Soria Zeroual and Zita Hanrot in Philippe Faucon’s “Fatima.” | KINO LORBER
In the “Musings” blog, critic Ryan Wu recently pondered why there have been so many films about the white immigrant experience and so few about Latino or Asian immigrants. He came to the conclusion that a film like “The Namesake” is expected to speak for all Asian immigrants, while “The Immigrant,” despite its title, is free to veer off into left-field tangents in its depiction of Polish immigrants.
There have been dozens of films made about French Arabs, but the perils of depicting the experience that Wu described are alive and well in France, judging from Philippe Faucon’s “Fatima.” Strict, conservative parents. Check. Good, studious girl. Check. Bad, rebellious girl. Check. All the clichés about immigrant life are present here.
Fatima (Soria Zeroual) is a middle-aged cleaning woman and single mother. She’s taking care of two daughters: 15-year-old Souad (Kenza Noah Aïche) and 18-year-old medical student Nesrine (Zita Hanrot). The girls see their father periodically, but he’s not a major part of their lives. Fatima speaks French badly and has difficulty interacting with her employers; she suspects one of leaving money around to test whether she’d steal it. Her job becomes much more difficult when she slips on the stairs and hurts her arm. She goes on medical leave and begins writing in Arabic.
Philippe Faucon’s story of French Arabs refuses to challenge audience expectations
Integration is a funny concept, one that implies that the country immigrants have moved to is superior to the one they came from. In truth, their presence changes the country they move to (just look at the number of Yiddish words present in American English), which scares enough people to fuel xenophobic politicians’ campaigns. Fatima can’t express herself well enough in French to speak at a parent-teacher conference — a point brought home clumsily by Faucon keeping her in focus and the French parents out of focus — but she writes poetry in Arabic beautifully. In fact, Fatima is inspired by the writings of a real French-Arab female author.
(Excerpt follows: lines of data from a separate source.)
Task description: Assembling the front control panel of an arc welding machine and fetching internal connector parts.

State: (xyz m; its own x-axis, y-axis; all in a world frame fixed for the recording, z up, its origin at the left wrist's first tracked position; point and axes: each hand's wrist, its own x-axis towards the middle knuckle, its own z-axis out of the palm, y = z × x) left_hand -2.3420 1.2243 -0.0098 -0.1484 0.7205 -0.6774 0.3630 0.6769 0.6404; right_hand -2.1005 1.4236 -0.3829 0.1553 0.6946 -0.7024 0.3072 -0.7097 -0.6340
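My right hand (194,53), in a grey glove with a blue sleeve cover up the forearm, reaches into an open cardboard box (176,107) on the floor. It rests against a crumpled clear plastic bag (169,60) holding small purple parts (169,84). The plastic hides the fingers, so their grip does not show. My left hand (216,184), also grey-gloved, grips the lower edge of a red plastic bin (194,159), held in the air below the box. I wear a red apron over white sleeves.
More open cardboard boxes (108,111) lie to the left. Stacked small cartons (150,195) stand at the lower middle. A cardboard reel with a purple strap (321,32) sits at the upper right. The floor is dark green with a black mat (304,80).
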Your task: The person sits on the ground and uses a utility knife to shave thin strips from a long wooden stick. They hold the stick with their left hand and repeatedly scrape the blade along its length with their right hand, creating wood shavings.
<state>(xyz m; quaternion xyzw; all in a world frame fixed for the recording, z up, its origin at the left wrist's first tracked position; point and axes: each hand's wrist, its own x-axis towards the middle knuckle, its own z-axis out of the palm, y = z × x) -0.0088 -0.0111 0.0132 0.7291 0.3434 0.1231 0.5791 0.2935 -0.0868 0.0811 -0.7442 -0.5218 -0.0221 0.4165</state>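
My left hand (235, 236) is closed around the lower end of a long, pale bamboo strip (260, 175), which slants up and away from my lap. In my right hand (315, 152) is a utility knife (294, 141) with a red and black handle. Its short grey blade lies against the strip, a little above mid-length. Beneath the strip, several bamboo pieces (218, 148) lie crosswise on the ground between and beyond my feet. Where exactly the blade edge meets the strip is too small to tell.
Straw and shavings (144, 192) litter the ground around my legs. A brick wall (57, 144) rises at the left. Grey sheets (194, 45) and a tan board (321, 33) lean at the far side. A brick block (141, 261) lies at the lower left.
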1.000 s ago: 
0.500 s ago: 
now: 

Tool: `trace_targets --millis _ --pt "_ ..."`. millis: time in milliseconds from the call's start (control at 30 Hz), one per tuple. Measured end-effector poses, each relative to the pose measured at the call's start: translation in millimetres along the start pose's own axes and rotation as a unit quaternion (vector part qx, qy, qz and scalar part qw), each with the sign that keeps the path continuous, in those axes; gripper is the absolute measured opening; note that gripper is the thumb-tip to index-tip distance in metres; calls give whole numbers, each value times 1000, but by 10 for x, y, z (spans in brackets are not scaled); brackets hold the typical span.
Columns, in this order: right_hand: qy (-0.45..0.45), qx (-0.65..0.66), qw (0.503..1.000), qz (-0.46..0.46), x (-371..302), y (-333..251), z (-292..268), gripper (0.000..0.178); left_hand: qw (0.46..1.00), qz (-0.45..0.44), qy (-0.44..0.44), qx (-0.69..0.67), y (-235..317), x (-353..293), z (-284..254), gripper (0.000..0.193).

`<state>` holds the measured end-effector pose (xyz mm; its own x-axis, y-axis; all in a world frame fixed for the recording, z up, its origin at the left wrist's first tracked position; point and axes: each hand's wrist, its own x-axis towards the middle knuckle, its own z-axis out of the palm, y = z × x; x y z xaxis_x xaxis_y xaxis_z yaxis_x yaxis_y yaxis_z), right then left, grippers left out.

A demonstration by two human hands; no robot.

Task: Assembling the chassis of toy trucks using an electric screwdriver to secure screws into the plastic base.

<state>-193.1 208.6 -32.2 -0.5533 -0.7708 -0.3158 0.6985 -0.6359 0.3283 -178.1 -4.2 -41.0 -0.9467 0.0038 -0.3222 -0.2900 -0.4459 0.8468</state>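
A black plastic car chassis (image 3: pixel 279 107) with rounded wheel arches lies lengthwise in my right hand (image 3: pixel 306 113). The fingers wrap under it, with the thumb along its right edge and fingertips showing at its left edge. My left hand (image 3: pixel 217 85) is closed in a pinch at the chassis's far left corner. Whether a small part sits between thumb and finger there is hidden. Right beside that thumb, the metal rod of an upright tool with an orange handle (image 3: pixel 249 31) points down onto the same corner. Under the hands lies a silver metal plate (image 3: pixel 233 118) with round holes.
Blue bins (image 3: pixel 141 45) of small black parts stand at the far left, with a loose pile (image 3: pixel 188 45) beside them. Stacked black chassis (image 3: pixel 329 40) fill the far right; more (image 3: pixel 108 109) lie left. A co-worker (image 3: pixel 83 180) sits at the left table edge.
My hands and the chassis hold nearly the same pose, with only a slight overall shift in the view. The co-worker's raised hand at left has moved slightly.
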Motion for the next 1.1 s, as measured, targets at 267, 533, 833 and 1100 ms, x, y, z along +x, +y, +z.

It’s not unrealistic that Fatima’s daughters would turn out like they have, but there’s something painfully facile about Faucon’s script. Nesrine tries her best to avoid the attention of young men on the train so she can concentrate on studying for an exam. Apart from skipping school, Souad really doesn’t seem that bad. Her rebellion lies in wearing mini-skirts, not smoking crack, planning school shootings, or even shoplifting. Her father’s hypocrisy and double standards are blatant; he claims that it’s “less okay” for girls to smoke cigarettes because it’s vulgar. I’d be happier if I didn’t get the feeling “Fatima” was pandering to white spectators’ expectations about Arab conservatism.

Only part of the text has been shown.